'''
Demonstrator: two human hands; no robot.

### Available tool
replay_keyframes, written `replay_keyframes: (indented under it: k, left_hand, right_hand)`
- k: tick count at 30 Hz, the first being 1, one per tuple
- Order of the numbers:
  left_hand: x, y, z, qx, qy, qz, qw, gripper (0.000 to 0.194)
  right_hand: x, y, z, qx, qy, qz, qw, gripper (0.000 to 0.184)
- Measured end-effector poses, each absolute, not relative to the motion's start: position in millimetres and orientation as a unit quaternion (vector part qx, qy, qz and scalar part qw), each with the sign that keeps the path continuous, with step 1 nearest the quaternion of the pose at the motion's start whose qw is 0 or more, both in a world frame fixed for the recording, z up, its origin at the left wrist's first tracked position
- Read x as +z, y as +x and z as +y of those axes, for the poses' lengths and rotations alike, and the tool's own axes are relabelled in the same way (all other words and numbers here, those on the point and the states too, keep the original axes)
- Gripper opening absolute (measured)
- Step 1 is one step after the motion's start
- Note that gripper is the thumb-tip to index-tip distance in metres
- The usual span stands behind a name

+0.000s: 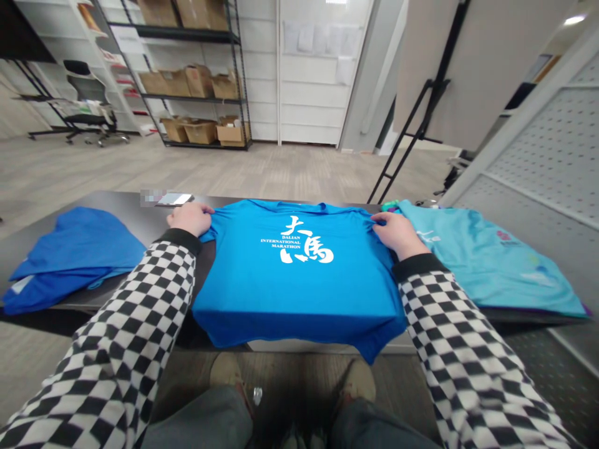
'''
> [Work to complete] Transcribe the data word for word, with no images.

> [Response box]
Demonstrator: two human hands; no robot.

### Available tool
replay_keyframes, written `replay_keyframes: (indented under it: k, left_hand, right_hand)`
- k: tick count at 30 Hz, the first being 1, one per tuple
- Order of the numbers:
  left_hand: x, y, z, qx, qy, qz, qw, gripper (0.000 to 0.194)
  right_hand: x, y, z, qx, qy, qz, qw, gripper (0.000 to 0.184)
- Measured end-effector poses, each absolute, not relative to the motion's start: position in millimetres and orientation as a unit quaternion (vector part qx, qy, qz and scalar part qw), each with the sign that keeps the path continuous, with step 1 nearest the quaternion of the pose at the motion's start whose qw is 0 or more, both in a world frame fixed for the recording, z up, its origin at the left wrist's first tracked position
- Read x as +z, y as +x and z as +y of those axes, for the poses' lengths and rotations alike, and the tool's own axes are relabelled in the same way (all other words and numbers here, those on the point and the states too, keep the original axes)
- Gripper opening absolute (measured)
- Step 1 is one step after the motion's start
- Note that gripper is the thumb-tip to index-tip distance in metres
- The usual span stands behind a name

+0.000s: 

With this, the answer is done.